What lines of the data include the string "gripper"? Copy them all.
* * * * *
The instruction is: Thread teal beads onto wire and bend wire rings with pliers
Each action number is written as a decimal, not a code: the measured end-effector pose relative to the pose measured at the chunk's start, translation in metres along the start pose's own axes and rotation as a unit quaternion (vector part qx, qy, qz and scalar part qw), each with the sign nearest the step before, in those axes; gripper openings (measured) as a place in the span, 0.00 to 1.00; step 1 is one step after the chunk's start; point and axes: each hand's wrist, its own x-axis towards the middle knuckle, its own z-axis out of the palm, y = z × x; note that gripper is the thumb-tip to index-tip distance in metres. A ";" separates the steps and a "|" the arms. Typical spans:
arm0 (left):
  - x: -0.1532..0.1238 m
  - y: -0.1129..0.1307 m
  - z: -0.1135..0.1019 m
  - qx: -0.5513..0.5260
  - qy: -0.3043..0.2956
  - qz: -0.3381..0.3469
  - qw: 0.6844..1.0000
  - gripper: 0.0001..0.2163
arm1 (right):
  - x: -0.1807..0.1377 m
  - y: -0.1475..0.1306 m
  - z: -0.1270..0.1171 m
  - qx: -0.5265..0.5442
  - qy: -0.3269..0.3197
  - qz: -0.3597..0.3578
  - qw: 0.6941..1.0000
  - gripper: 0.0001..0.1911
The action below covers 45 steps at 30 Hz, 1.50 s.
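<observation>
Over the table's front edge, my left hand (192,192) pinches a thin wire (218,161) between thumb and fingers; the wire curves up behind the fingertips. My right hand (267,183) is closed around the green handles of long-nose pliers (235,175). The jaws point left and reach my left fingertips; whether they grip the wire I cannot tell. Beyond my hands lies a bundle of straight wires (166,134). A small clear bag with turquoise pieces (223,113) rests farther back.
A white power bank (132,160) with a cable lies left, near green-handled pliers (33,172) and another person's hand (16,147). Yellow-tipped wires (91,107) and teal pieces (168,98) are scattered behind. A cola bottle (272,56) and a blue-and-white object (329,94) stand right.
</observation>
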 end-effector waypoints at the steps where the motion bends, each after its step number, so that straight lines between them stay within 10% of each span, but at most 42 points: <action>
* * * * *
RESULT OF THIS TASK:
Each action number is written as a decimal, not a code: the measured end-effector pose relative to the pose measured at the chunk's start, translation in metres along the start pose's own axes and rotation as a unit quaternion (vector part qx, qy, qz and scalar part qw), each with the sign nearest the step before, in those axes; gripper openings (measured) as a place in the span, 0.00 to 1.00; step 1 is one step after the chunk's start; point and axes: each hand's wrist, its own x-axis towards the middle knuckle, its own z-axis out of the palm, y = z × x; note that gripper is the thumb-tip to index-tip distance in metres. A ";" separates the steps and a "|" the arms. Typical spans:
  - gripper: 0.0001..0.2163
  - gripper: 0.0001..0.1911

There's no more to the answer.